Frequently asked questions

Q: How does PMLS differ from Spark and Hadoop?

A: PMLS uses bounded-asynchronous communication and fine-grained update scheduling to speed up ML algorithms, over bulk-synchronous execution (used in Spark and Hadoop).

These techniques take advantage of ML-specific properties such as error tolerance and dependency structures, in order to speed up ML algorithms while still maintaining correct execution guarantees.

PMLS is specifically designed for algorithms used in ML, such as optimization algorithms and sampling algorithms. It is not intended as a general platform for all types of Big Data algorithms.

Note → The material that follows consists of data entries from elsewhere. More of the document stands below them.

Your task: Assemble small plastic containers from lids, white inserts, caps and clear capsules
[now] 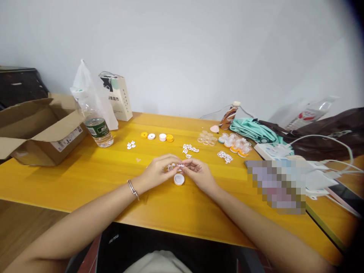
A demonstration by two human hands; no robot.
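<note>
White plastic lattice piece [178,165] — small, flat, openwork, pinched between fingers of left hand [159,171] and right hand [199,173], white cap [179,179] below

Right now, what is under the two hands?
A white round cap sits on the yellow table just below the left hand and right hand. They pinch small white pieces; fingers hide the rest.

At the left of the frame I see an open cardboard box [36,129] on the yellow tabletop [85,178]. Just beside it stands a water bottle [98,127], with a paper bag [118,96] behind. In the upper right I see a brown drink bottle [229,115], a green cloth [250,129] and white cables [327,151].
</note>
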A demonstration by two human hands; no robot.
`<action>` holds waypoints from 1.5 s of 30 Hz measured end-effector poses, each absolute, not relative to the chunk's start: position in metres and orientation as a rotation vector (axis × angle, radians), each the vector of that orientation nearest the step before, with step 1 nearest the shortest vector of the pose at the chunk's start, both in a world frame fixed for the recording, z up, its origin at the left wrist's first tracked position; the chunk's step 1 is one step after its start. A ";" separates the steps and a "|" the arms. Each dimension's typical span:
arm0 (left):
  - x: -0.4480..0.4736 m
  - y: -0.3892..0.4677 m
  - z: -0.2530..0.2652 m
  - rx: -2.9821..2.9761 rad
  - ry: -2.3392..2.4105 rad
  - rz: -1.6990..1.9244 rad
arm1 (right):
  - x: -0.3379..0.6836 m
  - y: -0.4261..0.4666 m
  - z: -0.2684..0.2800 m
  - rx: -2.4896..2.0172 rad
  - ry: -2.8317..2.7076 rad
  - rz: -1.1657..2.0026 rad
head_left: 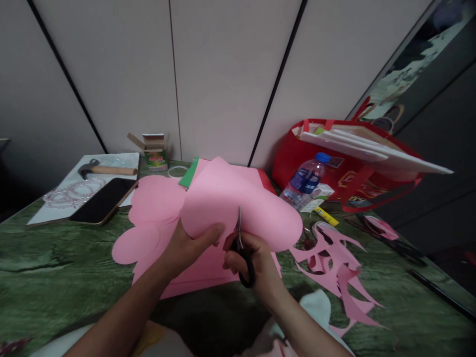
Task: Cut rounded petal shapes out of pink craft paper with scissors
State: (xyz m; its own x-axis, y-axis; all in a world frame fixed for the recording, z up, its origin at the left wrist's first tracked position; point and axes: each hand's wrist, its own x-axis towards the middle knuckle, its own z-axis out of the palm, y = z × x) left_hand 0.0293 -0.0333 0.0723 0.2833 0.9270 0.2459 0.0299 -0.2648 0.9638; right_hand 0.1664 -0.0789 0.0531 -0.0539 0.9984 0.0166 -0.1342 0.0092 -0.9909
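Note:
My left hand [195, 245] grips a large pink paper [223, 193] with rounded lobes, its thumb on top and the fingers hidden beneath. In my right hand [256, 258] is a pair of scissors [246, 265] with black handles. Its blades point away from me and lie at the notch between two lobes of the paper; how far apart they are is hard to tell. Under the held sheet lie more pink papers [148, 201], some with rounded edges. Green paper [189, 173] and red paper show behind it.
Pink offcuts [338, 270] lie at the right, near a yellow tube [326, 216]. A bottle [307, 178] leans before a red bag [345, 168]. At the left are a phone [104, 201], a hammer [107, 170], and bead strings [74, 193]. A small box [155, 156] stands by the wall.

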 end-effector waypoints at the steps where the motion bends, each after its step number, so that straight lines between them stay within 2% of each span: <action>1: 0.029 -0.033 0.072 1.563 0.903 1.149 | 0.166 -0.079 0.053 -1.068 -1.156 1.302; 21: 0.032 -0.029 0.062 1.433 0.867 1.251 | 0.166 -0.079 0.054 -1.089 -1.183 1.278; 45: 0.034 -0.032 0.069 1.515 0.968 1.152 | 0.170 -0.076 0.045 -0.966 -1.206 1.223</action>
State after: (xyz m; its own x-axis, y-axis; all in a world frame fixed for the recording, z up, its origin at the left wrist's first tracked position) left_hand 0.0336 -0.0323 0.0687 0.2379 0.9496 0.2042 0.0377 -0.2191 0.9750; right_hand 0.1705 -0.0765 0.0452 -0.0555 0.9885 0.1408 -0.1550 0.1307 -0.9792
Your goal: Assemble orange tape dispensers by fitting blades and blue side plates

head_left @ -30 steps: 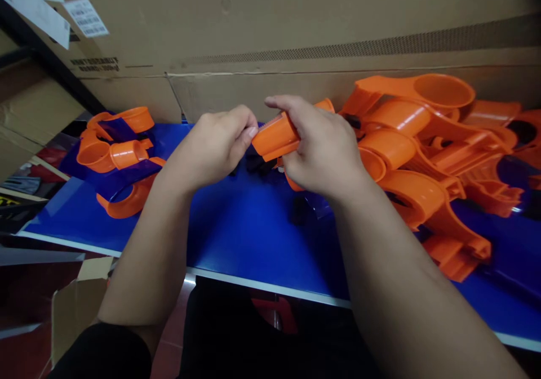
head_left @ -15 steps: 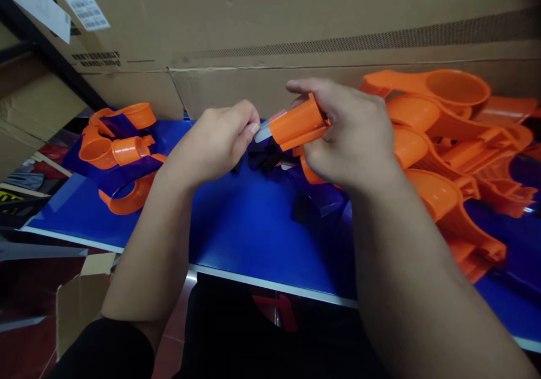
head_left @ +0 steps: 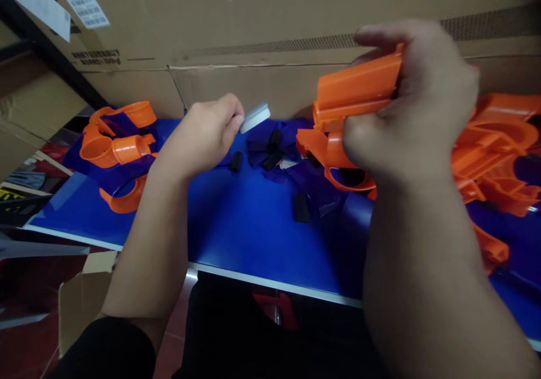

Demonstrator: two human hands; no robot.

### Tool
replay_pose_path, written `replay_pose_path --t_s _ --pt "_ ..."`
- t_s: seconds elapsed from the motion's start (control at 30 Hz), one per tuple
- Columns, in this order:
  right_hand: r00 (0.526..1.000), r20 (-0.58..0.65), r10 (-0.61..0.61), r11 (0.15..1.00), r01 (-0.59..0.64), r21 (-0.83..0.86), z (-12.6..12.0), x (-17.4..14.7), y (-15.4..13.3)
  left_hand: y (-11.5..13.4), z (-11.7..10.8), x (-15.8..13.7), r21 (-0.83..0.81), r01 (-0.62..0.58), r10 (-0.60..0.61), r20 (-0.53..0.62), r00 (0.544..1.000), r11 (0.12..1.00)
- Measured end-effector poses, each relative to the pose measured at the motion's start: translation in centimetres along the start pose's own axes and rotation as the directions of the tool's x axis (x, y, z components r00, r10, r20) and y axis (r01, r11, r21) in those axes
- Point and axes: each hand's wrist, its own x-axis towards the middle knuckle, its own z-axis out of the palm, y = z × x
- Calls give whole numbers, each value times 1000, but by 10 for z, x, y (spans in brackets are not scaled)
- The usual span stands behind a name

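Observation:
Between the thumb and fingers of my left hand [head_left: 215, 131] is a small flat grey-white strip [head_left: 255, 117], its free end pointing right. My right hand [head_left: 416, 97] grips an orange plastic part [head_left: 357, 89] by its right end, raised above the table; some of the part is hidden in the palm. The strip and the raised part are apart. Below my right hand lie more orange plastic parts [head_left: 313, 142]. Small black pieces [head_left: 301, 208] and dark blue scraps [head_left: 325, 184] lie on the blue table [head_left: 249, 221] between my hands.
A heap of orange parts [head_left: 490, 154] covers the table's right side. Orange rings and dark blue pieces [head_left: 127, 151] sit at the left. A large cardboard box [head_left: 274, 24] stands along the back. An open carton [head_left: 82, 306] is below the table's front edge [head_left: 274, 284].
The strip has come out of the end of the orange part. My right hand has moved right and up with the part; my left hand has shifted slightly left with the strip.

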Motion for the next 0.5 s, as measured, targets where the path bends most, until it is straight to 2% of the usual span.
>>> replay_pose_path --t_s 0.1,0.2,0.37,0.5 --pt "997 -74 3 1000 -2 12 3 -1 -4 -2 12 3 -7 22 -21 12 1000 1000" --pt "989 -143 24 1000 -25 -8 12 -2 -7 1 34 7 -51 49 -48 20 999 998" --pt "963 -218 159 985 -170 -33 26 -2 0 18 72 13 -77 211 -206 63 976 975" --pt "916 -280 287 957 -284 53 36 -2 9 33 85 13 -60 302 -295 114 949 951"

Q: How does PMLS differ from other Key-Value stores or Parameter Servers?

A: PMLS has two major components: a dynamic scheduler system (Strads) for model-parallel ML algorithms, and a bounded-asynchronous key-value store (Bösen) for data-parallel ML algorithms.

The Bösen key-value store supports tunable ML-specific consistency models that guarantee correct execution even under worst-case conditions. Eventually-consistent key-value stores may not have ML execution guarantees.

Q: What kind of clusters is PMLS targeted at?

A: PMLS is designed to improve the speed and maximum problem size of ML algorithms, on moderate cluster or cloud compute sizes (1-100 machines). PMLS can also be run on desktops or laptops.